La Monnaie / De Munt LA MONNAIE / DE MUNT

Adjusting to the Dark

The Mystery Sonatas by Rosas

Wannes Gyselinck
Reading time
15 min.

In Mystery Sonatas / for Rosa, Anne Teresa De Keersmaeker plunges into the mysterious sonata cycle by Heinrich Ignaz Franz Biber also known as the Rosary Sonatas. A brave choice — it’s no coincidence that the cycle is rarely, if ever, performed in full. “Just like Bach’s Partitas or Liszt’s Études d’exécution transcendante, Biber’s Mystery Sonatas belongs to those works that explore and push the borders of what you can do on an instrument.”

The Infinity of a Gesture

In the aforementioned works of music, the connection between their physical boundary-breaking nature and striving for the religious or the transcendental seems not accidental. It is as if the music makes its appearance at the point where the domain of the human ends and another domain begins — that which escapes our knowledge and understanding. God may have been declared dead, but even more difficult to eradicate than faith is the desire for faith. So in the physical execution of the just-about-playable, we allow ourselves the temptation to hear a form of spiritual geometry: the music as a square within a circle, the contours of which can only be speculated upon.

This relationship of the finite to the infinite — the square, the circle — is probably the most concise definition of what spirituality is. It is a relationship that circumscribes our human limitations—limitations that are, above all, an excess. We as finite beings can imagine something of the infinite.

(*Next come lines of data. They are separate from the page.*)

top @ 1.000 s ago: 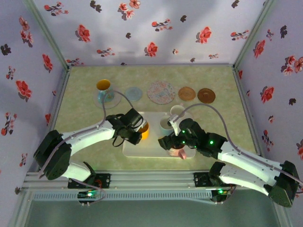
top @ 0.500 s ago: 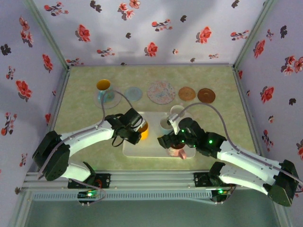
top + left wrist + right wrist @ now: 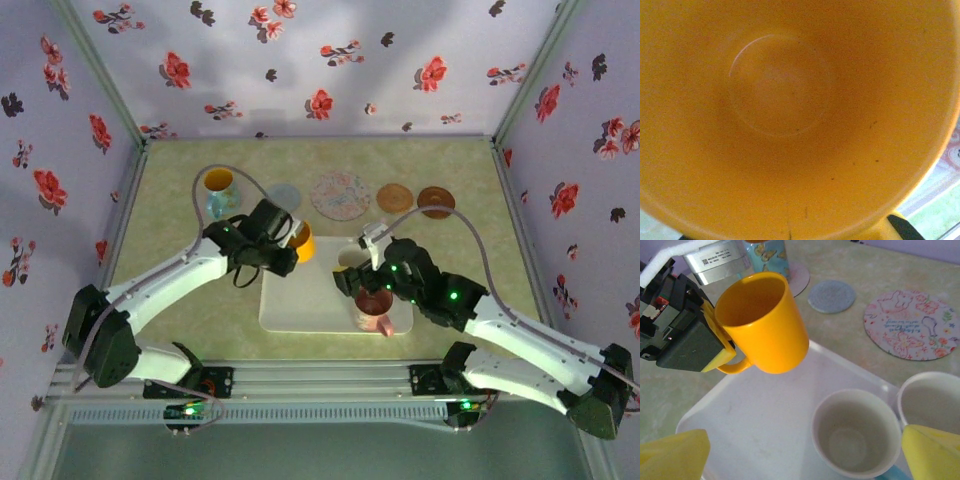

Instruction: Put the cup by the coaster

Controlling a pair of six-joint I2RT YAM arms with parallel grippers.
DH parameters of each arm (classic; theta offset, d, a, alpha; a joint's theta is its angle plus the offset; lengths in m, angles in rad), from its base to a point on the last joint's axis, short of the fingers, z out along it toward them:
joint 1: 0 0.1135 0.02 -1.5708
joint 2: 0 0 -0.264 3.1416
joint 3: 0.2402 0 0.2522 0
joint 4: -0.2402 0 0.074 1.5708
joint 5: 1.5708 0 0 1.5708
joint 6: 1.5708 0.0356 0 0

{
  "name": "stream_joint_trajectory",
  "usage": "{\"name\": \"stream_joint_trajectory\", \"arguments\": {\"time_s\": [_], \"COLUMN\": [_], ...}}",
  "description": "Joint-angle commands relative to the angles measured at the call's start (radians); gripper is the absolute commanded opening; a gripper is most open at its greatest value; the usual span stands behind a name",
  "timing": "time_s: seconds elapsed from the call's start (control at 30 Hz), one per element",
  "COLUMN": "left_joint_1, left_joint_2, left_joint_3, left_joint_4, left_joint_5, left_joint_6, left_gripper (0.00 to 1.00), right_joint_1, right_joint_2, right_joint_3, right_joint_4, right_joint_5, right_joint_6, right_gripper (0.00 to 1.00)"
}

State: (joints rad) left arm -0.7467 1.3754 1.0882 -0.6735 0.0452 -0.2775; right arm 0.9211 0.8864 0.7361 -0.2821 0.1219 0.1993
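Left gripper (image 3: 288,248) clamps the handle of the yellow cup (image 3: 303,243), holding it tilted in the air over the far left corner of the white tray (image 3: 300,312), near the grey coaster (image 3: 284,197). Right gripper (image 3: 350,283) hangs with jaws spread wide above a white cup (image 3: 855,440) on the tray.

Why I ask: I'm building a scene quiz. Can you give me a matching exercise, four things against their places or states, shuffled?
Things
1. yellow mug
2. white cup
3. patterned coaster
4. butterfly cup

Places or states
A. standing on a pale coaster at the far left
B. lifted in the air, gripped by its handle
C. lying flat on the table
D. standing in the white tray

Pairs: 1-B, 2-D, 3-C, 4-A
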Motion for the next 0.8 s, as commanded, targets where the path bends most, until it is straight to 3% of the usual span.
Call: {"name": "stream_joint_trajectory", "arguments": {"time_s": [0.0,0.43,0.77], "left_joint_1": [0.048,0.133,0.193], "left_joint_2": [-0.042,0.055,0.223], "left_joint_3": [0.055,0.169,0.301], "left_joint_4": [0.046,0.098,0.130], "left_joint_5": [0.010,0.042,0.042], "left_joint_6": [0.003,0.036,0.063], "left_gripper": [0.00,0.00,0.00], "right_joint_1": [-0.020,-0.119,-0.191], "right_joint_2": [0.006,0.109,0.205], "right_joint_3": [0.057,0.159,0.143], "right_joint_4": [-0.030,-0.022,0.104], "right_joint_5": [0.041,-0.011,-0.033], "right_joint_6": [0.031,0.062,0.114], "right_gripper": [0.99,0.99,0.99]}}
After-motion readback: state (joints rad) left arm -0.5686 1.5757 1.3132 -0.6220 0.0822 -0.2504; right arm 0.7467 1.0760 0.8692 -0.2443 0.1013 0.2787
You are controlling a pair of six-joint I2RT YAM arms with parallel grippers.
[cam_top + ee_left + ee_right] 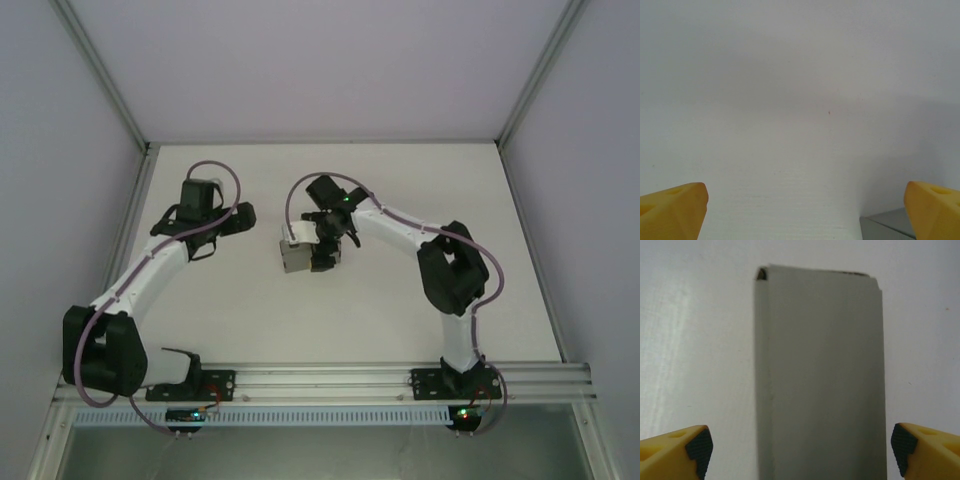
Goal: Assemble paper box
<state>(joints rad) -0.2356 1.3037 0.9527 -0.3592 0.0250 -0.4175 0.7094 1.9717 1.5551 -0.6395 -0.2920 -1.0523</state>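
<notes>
1. My right gripper (800,450) is spread wide, gripping nothing, its tips in the wrist view's bottom corners.
2. The paper box (820,375) lies between them, clear of the left tip and close beside the right, its long axis running straight up the frame.
3. My left gripper (802,210), also spread and empty, hangs left of the box in the top view; the right is nearer.

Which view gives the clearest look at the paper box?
Right wrist: the paper box sits large and centred, folded edges plain. Top external shows it small, partly under the right arm. Left wrist catches a grey corner, perhaps it.
</notes>
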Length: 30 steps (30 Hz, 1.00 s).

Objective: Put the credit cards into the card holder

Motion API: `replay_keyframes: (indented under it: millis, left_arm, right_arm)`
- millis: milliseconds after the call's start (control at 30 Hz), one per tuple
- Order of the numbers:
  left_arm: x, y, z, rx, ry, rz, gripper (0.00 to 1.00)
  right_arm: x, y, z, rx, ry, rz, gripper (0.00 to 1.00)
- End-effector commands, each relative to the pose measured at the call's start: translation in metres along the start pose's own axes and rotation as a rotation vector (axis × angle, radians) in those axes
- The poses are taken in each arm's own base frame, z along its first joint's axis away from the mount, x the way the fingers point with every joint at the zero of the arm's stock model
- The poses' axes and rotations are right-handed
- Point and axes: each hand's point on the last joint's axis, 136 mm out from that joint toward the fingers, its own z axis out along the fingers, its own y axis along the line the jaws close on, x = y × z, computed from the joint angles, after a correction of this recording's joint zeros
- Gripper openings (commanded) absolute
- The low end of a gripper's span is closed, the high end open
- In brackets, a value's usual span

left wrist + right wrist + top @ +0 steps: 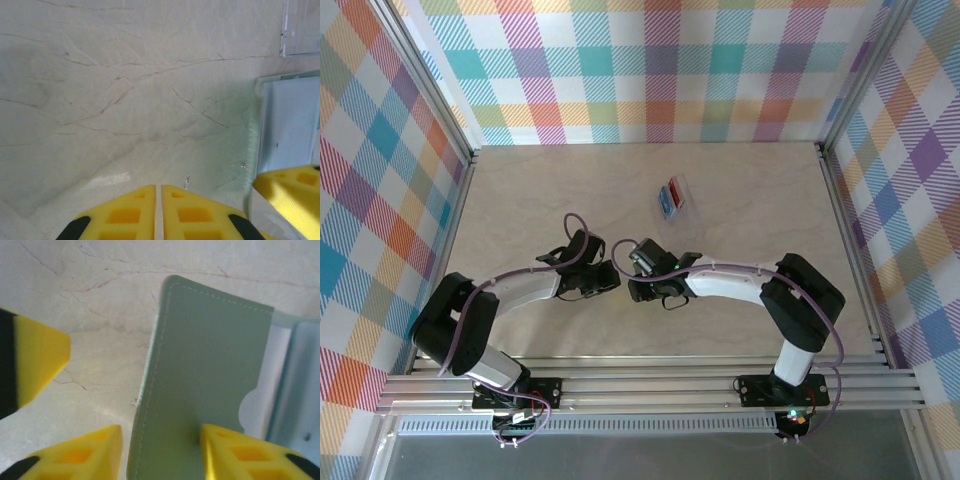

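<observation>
Left tool (158,192) pinched | right tool (160,436) spread astride 1 card holder (210,360)

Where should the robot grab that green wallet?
Probably the card holder by its flap, near the stitched edge: it looks raised off the table, thin, both faces free. Come from its free end, as the right gripper does, one finger each side.

From above you get bright, even, diffuse light: the pale wood-grain tabletop (540,200) shows no glare, and the black-and-white robot arms (720,283) throw only faint, soft shadows beneath themselves. Your left wrist picture is slightly hazy, with a dull whitish sheen just ahead of the left gripper's blurred yellow fingers (125,215). In your right wrist picture the grey-green stitched wallet flap (200,365) is fairly sharp, while the right gripper's yellow fingertips (80,455) are out of focus
</observation>
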Motion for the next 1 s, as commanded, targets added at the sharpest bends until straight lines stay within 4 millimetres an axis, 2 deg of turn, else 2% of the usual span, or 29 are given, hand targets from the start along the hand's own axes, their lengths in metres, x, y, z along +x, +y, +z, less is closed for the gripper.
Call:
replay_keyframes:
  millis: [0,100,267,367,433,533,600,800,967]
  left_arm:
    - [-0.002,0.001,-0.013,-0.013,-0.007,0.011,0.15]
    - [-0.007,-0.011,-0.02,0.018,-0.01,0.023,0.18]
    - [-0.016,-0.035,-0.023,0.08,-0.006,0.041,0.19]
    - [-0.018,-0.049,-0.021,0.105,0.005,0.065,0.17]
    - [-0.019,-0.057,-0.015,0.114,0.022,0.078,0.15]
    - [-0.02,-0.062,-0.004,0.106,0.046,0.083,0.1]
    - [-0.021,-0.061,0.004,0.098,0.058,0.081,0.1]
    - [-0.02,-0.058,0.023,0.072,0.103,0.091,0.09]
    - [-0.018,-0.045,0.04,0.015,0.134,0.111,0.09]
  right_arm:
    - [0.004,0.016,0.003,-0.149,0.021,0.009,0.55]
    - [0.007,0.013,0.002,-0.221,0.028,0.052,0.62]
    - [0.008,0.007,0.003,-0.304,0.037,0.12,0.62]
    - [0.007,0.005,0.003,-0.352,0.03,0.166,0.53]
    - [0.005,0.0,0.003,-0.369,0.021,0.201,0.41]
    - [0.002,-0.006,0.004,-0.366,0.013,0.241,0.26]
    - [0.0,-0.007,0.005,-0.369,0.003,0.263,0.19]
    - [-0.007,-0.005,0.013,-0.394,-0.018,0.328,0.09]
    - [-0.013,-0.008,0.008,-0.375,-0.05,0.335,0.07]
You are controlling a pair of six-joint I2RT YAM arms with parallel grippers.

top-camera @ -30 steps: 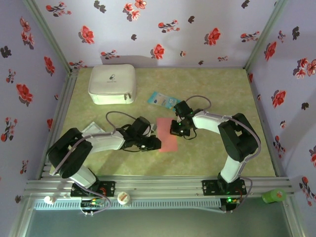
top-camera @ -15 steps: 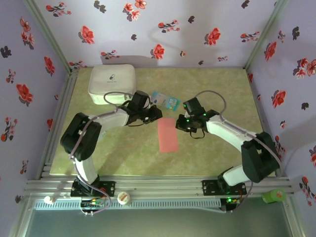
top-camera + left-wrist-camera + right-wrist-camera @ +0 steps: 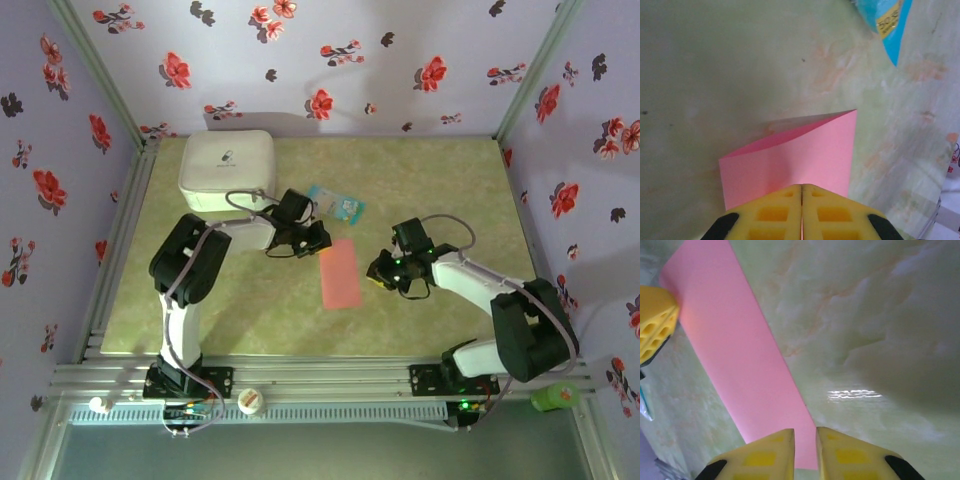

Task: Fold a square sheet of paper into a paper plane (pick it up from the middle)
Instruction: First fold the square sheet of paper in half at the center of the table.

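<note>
The square sheet of paper [image 3: 340, 274] lies folded in half as a narrow salmon-pink strip in the middle of the table. My left gripper [image 3: 318, 240] is at the strip's far end. In the left wrist view its yellow fingers [image 3: 775, 212] are pressed together on the paper [image 3: 795, 155], a thin pink line showing in the seam of the gripper [image 3: 801, 186], and the upper layer bows up slightly. My right gripper [image 3: 378, 270] is at the strip's right edge near its near end. It [image 3: 805, 432] stands slightly open over the paper's [image 3: 735, 350] corner with nothing between the fingers.
A white case [image 3: 228, 170] sits at the back left. A light-blue packet [image 3: 335, 203] lies just behind the paper, close to the left gripper. Flowered walls close in three sides. A white cap [image 3: 250, 401] and a green object [image 3: 555, 397] rest on the front rail.
The paper went from a wider shape to a narrow folded strip. The left gripper moved to its far end and shut. The right gripper slid off to the right edge and opened slightly.
</note>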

“When Amandine Beyer performs this music, the arm that performs the bow strokes is constantly executing horizontal figures of eight in the air,” says De Keersmaeker, “The symbol of the infinite. Amandine told me that. I had asked her to describe her music, and also to describe what she imagined took place in the dance, and this gave rise to a very inspiring exchange. Somewhere she writes, with reference to the Passacaglia I think, that it is music that sounds like it was already there before it began, and that continues after it ends. It feels like a tiny fragment of eternity.”

Art seems able to evoke and render tangible powers of the imagination that exceed our own finiteness. It enables the infinite to, as it were, slip in through our cracks. If the characteristic of the Romantic is that art is the last abode of the sacred in a disenchanted world, then we are almost certainly still confirmed romantics.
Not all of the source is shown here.